___ SOURCE MATERIAL

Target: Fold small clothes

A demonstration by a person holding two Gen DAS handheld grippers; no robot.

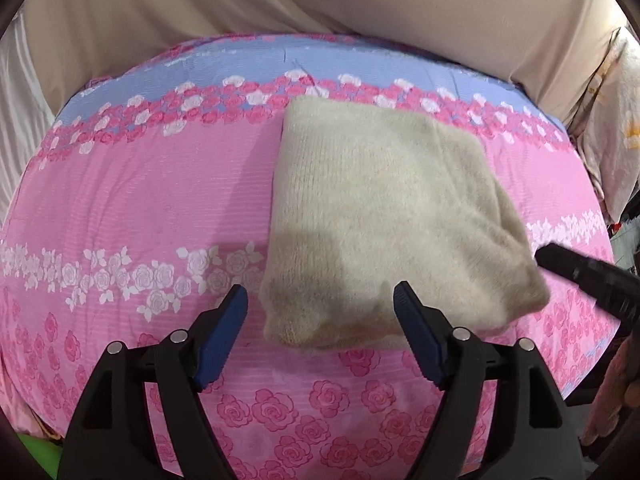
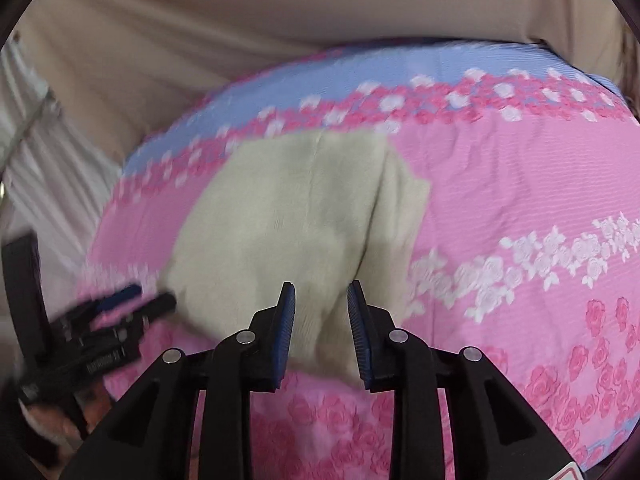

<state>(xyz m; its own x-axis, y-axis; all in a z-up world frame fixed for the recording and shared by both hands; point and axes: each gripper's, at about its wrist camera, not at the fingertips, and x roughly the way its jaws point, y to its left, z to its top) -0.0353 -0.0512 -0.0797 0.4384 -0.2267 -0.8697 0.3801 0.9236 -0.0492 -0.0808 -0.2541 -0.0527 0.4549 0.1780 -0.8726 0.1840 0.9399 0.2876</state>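
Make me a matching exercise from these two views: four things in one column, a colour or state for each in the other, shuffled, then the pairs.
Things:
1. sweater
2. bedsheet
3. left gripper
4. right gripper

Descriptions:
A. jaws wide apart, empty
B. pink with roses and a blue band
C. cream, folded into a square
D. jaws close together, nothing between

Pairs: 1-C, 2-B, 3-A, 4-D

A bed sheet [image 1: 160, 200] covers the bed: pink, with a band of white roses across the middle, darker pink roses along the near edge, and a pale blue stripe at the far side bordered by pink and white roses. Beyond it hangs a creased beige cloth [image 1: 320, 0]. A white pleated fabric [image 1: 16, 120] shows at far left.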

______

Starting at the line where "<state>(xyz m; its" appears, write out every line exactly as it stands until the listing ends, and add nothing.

<state>(xyz m; its own x-axis, y-axis; all in a z-up world frame fixed for the recording and shared by both hands; point and axes: each gripper's, at about its wrist camera, not at the fingertips, and x roughly the way its jaws point, y to its left, z to its top) -0.0353 -0.0512 -0.0797 0.4384 -0.2267 -0.8697 0.3801 0.9236 -0.0492 -0.0808 -0.2541 -0.0527 0.4549 0.1780 -0.8726 0.1840 0.9399 0.2876</state>
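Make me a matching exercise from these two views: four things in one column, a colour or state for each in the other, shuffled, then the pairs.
Things:
1. sweater
2. bedsheet
3. left gripper
4. right gripper

Descriptions:
A. jaws wide apart, empty
B. pink with roses and a blue band
C. cream, folded into a square
D. jaws close together, nothing between

Pairs: 1-C, 2-B, 3-A, 4-D

A bed sheet [image 1: 160, 200] covers the bed: pink, with a band of white roses across the middle, darker pink roses along the near edge, and a pale blue stripe at the far side bordered by pink and white roses. Beyond it hangs a creased beige cloth [image 1: 320, 0]. A white pleated fabric [image 1: 16, 120] shows at far left.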

Nothing else belongs in this output.